§ Problem to work on:
Each line must appear in the answer exactly as it does in the data.
# # # # # # #
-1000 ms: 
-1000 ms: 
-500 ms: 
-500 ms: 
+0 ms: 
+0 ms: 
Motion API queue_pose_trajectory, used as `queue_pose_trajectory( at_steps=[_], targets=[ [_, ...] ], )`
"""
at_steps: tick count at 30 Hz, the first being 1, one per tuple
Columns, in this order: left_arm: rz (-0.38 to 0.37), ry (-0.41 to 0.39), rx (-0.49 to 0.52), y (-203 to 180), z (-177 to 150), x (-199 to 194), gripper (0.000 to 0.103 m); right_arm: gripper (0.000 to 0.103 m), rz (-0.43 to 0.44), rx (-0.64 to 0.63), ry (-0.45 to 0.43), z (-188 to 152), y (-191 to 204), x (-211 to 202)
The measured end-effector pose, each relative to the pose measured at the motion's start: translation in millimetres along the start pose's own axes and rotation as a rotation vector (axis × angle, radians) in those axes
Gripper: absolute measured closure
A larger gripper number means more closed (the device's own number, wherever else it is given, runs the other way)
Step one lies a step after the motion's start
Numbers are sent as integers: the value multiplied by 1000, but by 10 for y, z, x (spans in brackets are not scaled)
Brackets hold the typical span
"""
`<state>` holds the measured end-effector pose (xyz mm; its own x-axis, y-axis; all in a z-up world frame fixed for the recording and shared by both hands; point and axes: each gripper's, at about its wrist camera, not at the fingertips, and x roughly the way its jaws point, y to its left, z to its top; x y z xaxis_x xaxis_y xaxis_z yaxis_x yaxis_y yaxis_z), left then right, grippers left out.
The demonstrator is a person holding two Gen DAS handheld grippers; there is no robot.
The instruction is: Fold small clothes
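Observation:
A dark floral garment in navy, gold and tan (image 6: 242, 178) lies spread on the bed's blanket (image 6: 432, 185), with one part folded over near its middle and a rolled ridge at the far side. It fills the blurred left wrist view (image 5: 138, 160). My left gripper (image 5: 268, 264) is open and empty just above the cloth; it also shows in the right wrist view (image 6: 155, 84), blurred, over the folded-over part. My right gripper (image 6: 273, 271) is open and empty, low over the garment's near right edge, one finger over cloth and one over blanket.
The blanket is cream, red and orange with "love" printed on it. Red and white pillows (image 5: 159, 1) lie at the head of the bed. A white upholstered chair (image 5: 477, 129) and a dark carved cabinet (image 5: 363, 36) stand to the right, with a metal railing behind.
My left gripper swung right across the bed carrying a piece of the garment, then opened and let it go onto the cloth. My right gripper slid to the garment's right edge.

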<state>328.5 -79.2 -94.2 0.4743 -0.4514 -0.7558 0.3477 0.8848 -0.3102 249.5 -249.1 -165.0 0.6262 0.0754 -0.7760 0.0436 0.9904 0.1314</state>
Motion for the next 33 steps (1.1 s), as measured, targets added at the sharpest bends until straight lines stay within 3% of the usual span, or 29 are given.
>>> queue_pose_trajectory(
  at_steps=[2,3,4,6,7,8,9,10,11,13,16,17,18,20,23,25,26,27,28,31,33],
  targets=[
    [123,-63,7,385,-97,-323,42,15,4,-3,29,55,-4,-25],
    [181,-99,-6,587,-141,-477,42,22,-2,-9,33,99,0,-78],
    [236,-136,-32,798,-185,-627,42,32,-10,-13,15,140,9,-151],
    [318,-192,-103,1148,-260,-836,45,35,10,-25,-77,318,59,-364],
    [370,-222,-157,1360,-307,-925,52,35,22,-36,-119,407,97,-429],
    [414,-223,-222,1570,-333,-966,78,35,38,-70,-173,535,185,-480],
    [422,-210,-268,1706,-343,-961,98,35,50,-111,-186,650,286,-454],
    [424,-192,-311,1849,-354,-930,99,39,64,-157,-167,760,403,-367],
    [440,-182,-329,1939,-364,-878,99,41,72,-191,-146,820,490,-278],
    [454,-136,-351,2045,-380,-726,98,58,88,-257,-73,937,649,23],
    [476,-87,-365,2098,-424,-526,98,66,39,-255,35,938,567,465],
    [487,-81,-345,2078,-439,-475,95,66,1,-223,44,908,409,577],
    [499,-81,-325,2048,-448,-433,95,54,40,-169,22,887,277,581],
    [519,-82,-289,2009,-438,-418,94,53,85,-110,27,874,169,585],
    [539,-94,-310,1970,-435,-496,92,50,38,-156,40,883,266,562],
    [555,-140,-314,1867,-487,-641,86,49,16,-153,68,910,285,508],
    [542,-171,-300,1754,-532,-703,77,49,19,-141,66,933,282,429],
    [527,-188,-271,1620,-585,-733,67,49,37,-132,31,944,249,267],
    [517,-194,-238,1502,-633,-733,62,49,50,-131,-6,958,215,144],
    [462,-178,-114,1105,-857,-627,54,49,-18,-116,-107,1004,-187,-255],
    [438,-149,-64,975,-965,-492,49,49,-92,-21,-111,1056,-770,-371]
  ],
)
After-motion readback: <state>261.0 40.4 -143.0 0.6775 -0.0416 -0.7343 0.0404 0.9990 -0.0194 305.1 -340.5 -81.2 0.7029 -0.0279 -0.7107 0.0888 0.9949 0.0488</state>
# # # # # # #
§ Result below:
-1000 ms: 
-1000 ms: 
-500 ms: 
-500 ms: 
+0 ms: 
+0 ms: 
Motion API queue_pose_trajectory, used as `queue_pose_trajectory( at_steps=[_], targets=[ [_, ...] ], )`
"""
at_steps: tick count at 30 Hz, the first being 1, one per tuple
Columns, in this order: left_arm: rz (-0.38 to 0.37), ry (-0.41 to 0.39), rx (-0.49 to 0.52), y (-203 to 180), z (-177 to 150), x (-199 to 194), gripper (0.000 to 0.103 m); right_arm: gripper (0.000 to 0.103 m), rz (-0.43 to 0.44), rx (-0.64 to 0.63), ry (-0.45 to 0.43), z (-188 to 152), y (-191 to 204), x (-211 to 202)
The measured end-effector pose, each relative to the pose measured at the motion's start: translation in millimetres along the start pose's own axes and rotation as a rotation vector (axis × angle, radians) in those axes
Gripper: absolute measured closure
A larger gripper number means more closed (the device's own number, wherever else it is given, runs the other way)
Step one lies a step after the motion's start
Numbers are sent as integers: the value multiplied by 1000, but by 10 for y, z, x (spans in brackets are not scaled)
Brackets hold the typical span
"""
`<state>` holds the measured end-effector pose (xyz mm; its own x-axis, y-axis; all in a z-up world frame fixed for the recording and shared by both hands; point and axes: each gripper's, at about its wrist camera, not at the fingertips, and x roughly the way its jaws point, y to its left, z to its top; x y z xaxis_x xaxis_y xaxis_z yaxis_x yaxis_y yaxis_z), left then right, grippers left out.
The demonstrator is a person holding two Gen DAS handheld grippers; there is no robot.
The instruction is: Fold small clothes
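Observation:
A dark floral garment in navy, gold and tan (image 6: 242, 178) lies spread on the bed's blanket (image 6: 432, 185), with one part folded over near its middle and a rolled ridge at the far side. It fills the blurred left wrist view (image 5: 138, 160). My left gripper (image 5: 268, 264) is open and empty just above the cloth; it also shows in the right wrist view (image 6: 155, 84), blurred, over the folded-over part. My right gripper (image 6: 273, 271) is open and empty, low over the garment's near right edge, one finger over cloth and one over blanket.
The blanket is cream, red and orange with "love" printed on it. Red and white pillows (image 5: 159, 1) lie at the head of the bed. A white upholstered chair (image 5: 477, 129) and a dark carved cabinet (image 5: 363, 36) stand to the right, with a metal railing behind.
My left gripper swung right across the bed carrying a piece of the garment, then opened and let it go onto the cloth. My right gripper slid to the garment's right edge.
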
<state>328.5 -79.2 -94.2 0.4743 -0.4514 -0.7558 0.3477 0.8848 -0.3102 249.5 -249.1 -165.0 0.6262 0.0754 -0.7760 0.0436 0.9904 0.1314</state>
Motion for the next 33 steps (1.1 s), as measured, targets added at the sharpest bends until straight lines stay within 3% of the usual span, or 29 are given.
>>> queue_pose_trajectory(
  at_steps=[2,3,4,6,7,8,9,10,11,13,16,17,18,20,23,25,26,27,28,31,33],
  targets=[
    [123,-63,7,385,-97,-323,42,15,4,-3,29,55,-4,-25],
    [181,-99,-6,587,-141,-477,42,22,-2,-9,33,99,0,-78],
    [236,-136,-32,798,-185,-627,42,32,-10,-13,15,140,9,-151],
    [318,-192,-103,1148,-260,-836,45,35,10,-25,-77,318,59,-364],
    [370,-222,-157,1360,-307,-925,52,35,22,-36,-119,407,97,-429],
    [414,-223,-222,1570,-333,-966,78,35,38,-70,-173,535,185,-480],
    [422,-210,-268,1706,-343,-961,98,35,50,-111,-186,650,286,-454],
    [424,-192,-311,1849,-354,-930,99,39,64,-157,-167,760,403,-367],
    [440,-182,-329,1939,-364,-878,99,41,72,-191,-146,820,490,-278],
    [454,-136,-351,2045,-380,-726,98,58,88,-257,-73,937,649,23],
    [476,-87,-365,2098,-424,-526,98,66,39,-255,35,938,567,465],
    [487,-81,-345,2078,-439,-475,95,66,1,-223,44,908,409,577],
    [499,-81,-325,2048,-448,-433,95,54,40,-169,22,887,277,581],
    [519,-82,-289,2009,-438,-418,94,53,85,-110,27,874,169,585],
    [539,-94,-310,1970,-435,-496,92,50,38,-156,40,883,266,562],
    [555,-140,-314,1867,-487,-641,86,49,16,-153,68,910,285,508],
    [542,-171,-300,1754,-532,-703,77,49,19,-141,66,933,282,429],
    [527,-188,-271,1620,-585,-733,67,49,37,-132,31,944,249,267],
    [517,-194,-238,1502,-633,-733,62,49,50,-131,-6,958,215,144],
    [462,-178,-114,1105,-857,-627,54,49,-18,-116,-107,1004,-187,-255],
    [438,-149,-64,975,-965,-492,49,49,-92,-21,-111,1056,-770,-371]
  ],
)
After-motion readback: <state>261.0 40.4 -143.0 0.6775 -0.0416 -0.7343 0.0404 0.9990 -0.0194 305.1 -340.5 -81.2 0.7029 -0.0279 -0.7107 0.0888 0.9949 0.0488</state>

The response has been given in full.